Re: Yahoo Hadoop Tutorial with new APIs?

2012-04-04 Thread Robert Evans
I am dropping the cross posts and leaving this on common-user with the others 
BCCed.

Marcos,

That is a great idea to be able to update the tutorial, especially if the 
community is interested in helping to do so.  We are looking into the best way 
to do this.  The idea right now is to donate this to the Hadoop project so that 
the community can keep it up to date, but we need some time to jump through all 
of the corporate hoops to get this to happen.  We have a lot going on right 
now, so if you don't see any progress on this please feel free to ping me and 
bug me about it.

--
Bobby Evans


On 4/4/12 8:15 AM, Jagat Singh jagatsi...@gmail.com wrote:

Hello Marcos

 Yes , Yahoo tutorials are pretty old but still they explain the concepts of 
Map Reduce , HDFS beautifully.

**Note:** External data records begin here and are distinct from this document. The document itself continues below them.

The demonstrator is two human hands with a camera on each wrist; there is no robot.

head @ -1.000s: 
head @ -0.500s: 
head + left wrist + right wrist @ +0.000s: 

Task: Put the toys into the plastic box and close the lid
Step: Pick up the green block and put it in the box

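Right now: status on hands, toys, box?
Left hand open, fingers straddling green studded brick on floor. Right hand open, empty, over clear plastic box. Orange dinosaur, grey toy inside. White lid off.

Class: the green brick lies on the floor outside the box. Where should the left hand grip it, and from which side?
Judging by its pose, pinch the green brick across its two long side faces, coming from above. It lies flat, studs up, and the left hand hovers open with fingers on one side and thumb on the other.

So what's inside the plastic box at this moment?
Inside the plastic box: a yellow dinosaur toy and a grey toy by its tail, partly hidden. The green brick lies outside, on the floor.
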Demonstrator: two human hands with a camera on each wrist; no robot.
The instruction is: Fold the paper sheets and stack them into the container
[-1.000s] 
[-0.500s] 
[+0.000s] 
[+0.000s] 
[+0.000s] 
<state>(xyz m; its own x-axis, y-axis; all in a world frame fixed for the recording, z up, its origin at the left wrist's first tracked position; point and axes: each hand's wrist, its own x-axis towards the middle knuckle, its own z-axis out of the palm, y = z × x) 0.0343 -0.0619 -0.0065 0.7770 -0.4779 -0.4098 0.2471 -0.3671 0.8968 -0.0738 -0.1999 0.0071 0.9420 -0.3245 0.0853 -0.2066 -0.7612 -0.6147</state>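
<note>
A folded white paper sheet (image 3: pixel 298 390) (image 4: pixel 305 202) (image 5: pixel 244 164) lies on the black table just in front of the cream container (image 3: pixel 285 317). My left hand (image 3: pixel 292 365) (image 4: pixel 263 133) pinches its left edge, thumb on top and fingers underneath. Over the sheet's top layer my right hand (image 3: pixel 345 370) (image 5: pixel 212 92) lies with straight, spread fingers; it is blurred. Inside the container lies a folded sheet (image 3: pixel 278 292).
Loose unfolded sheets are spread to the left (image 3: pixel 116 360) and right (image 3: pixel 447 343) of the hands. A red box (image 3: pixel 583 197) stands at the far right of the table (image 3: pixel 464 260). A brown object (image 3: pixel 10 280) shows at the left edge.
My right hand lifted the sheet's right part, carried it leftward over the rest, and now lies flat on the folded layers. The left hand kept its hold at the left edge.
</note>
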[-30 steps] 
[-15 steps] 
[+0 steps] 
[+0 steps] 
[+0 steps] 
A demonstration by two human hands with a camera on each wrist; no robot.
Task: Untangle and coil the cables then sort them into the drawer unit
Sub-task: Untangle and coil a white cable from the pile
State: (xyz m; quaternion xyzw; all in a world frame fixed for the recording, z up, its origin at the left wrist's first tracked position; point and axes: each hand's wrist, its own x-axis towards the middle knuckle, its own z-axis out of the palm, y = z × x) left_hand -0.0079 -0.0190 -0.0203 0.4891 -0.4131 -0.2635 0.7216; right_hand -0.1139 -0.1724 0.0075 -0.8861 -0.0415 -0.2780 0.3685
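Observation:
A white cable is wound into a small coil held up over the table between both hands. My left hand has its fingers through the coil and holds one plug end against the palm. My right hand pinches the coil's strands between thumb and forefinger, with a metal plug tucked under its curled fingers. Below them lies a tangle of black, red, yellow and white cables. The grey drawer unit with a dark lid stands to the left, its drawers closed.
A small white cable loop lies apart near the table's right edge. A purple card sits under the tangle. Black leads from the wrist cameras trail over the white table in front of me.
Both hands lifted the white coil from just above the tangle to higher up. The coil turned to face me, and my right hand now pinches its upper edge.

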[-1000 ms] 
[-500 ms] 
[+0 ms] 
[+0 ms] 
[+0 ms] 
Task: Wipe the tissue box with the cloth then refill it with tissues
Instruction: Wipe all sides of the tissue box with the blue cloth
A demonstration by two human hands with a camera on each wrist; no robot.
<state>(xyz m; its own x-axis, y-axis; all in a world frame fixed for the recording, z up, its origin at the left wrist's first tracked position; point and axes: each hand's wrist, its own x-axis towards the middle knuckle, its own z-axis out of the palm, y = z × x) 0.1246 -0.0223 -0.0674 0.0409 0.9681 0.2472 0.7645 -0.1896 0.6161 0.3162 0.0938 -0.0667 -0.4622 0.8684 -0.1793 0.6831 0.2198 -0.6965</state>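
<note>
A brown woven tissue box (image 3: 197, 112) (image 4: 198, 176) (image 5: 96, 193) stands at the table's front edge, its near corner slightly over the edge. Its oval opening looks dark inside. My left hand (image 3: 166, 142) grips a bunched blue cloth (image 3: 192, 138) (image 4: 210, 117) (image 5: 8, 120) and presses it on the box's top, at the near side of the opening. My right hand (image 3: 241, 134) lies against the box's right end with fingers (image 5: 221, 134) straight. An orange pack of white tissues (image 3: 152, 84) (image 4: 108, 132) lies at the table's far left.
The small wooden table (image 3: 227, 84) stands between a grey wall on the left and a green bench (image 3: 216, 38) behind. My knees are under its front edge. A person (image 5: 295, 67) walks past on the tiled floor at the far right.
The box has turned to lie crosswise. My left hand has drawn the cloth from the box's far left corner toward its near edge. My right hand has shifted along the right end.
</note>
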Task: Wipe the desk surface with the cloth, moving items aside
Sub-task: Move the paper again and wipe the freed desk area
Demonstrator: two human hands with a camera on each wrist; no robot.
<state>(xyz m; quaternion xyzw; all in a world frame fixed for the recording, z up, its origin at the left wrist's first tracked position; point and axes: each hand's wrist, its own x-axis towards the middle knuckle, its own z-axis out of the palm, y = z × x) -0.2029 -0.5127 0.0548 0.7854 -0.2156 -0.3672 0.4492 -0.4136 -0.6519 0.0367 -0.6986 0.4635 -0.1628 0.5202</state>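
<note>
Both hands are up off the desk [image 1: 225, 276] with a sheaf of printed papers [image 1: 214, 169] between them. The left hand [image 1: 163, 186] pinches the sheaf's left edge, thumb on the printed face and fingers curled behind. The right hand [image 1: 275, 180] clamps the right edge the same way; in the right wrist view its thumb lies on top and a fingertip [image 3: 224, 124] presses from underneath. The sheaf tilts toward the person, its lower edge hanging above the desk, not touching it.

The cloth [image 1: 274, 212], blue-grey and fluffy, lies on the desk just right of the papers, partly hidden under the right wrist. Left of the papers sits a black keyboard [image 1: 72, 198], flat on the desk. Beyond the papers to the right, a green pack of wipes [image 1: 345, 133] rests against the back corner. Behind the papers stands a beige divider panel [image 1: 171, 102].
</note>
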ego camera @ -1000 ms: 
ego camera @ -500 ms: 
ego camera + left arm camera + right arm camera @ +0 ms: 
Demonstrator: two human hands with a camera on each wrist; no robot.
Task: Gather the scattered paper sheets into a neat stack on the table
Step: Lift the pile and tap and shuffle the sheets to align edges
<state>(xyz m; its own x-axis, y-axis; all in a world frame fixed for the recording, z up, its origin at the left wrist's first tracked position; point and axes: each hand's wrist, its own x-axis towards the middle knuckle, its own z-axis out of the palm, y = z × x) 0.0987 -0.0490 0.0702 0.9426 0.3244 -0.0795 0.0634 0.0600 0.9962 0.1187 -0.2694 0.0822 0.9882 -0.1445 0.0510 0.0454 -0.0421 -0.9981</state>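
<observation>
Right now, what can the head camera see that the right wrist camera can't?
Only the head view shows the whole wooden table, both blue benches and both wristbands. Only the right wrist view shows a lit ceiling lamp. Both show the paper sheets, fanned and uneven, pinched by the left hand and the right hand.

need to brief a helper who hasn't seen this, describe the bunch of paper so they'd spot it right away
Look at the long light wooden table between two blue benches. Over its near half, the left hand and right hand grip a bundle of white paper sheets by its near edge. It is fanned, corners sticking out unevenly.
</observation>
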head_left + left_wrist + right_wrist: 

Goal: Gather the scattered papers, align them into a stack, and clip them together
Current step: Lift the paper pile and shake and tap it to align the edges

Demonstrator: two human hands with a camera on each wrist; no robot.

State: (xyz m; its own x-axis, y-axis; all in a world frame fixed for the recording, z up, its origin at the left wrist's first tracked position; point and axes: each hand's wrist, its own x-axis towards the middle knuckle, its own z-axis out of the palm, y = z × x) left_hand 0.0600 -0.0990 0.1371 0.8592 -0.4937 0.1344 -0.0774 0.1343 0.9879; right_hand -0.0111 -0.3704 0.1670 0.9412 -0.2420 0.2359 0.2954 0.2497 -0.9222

The way in which tutorials have been defined 
into sub sections , each builing on previous one is awesome. I remember when i 
started i was digged in there for many days. The tutorials are lagging now from 
new API point of view.

 Lets have some documentation session one day , I would love to Volunteer to 
update those tutorials if people at Yahoo take input from outside world :)

 Regards,

 Jagat

- Original Message -
From: Marcos Ortiz
Sent: 04/04/12 08:32 AM
To: common-user@hadoop.apache.org, 'hdfs-u...@hadoop.apache.org', 
mapreduce-u...@hadoop.apache.org
Subject: Yahoo Hadoop Tutorial with new APIs?

Regards to all the list.
 There are many people that use the Hadoop Tutorial released by Yahoo at 
http://developer.yahoo.com/hadoop/tutorial/ 
http://developer.yahoo.com/hadoop/tutorial/module4.html#chaining
The main issue here is that, this tutorial is written with the old APIs? 
(Hadoop 0.18 I think).
 Is there a project for update this tutorial to the new APIs? to Hadoop 1.0.2 
or YARN (Hadoop 0.23)

 Best wishes
 -- Marcos Luis Ortíz Valmaseda (@marcosluis2186) Data Engineer at UCI 
http://marcosluis2186.posterous.com
 http://www.uci.cu/



Re: Yahoo Hadoop Tutorial with new APIs?

2012-04-04 Thread Mark Kerzner
Hi,

any interest in joining with this effort of mine?
http://hadoopilluminated.com/ - I am also doing only for community benefit.
I have more chapters that I am putting out. But, I want to keep the fun,
informal style.

Thanks,
Mark

On Wed, Apr 4, 2012 at 4:29 PM, Robert Evans ev...@yahoo-inc.com wrote:

 I am dropping the cross posts and leaving this on common-user with the
 others BCCed.

 Marcos,

 That is a great idea to be able to update the tutorial, especially if the
 community is interested in helping to do so.  We are looking into the best
 way to do this.  The idea right now is to donate this to the Hadoop project
 so that the community can keep it up to date, but we need some time to jump
 through all of the corporate hoops to get this to happen.  We have a lot
 going on right now, so if you don't see any progress on this please feel
 free to ping me and bug me about it.

 --
 Bobby Evans


 On 4/4/12 8:15 AM, Jagat Singh jagatsi...@gmail.com wrote:

 Hello Marcos

  Yes , Yahoo tutorials are pretty old but still they explain the concepts
 of Map Reduce , HDFS beautifully. The way in which tutorials have been
 defined into sub sections , each builing on previous one is awesome. I
 remember when i started i was digged in there for many days. The tutorials
 are lagging now from new API point of view.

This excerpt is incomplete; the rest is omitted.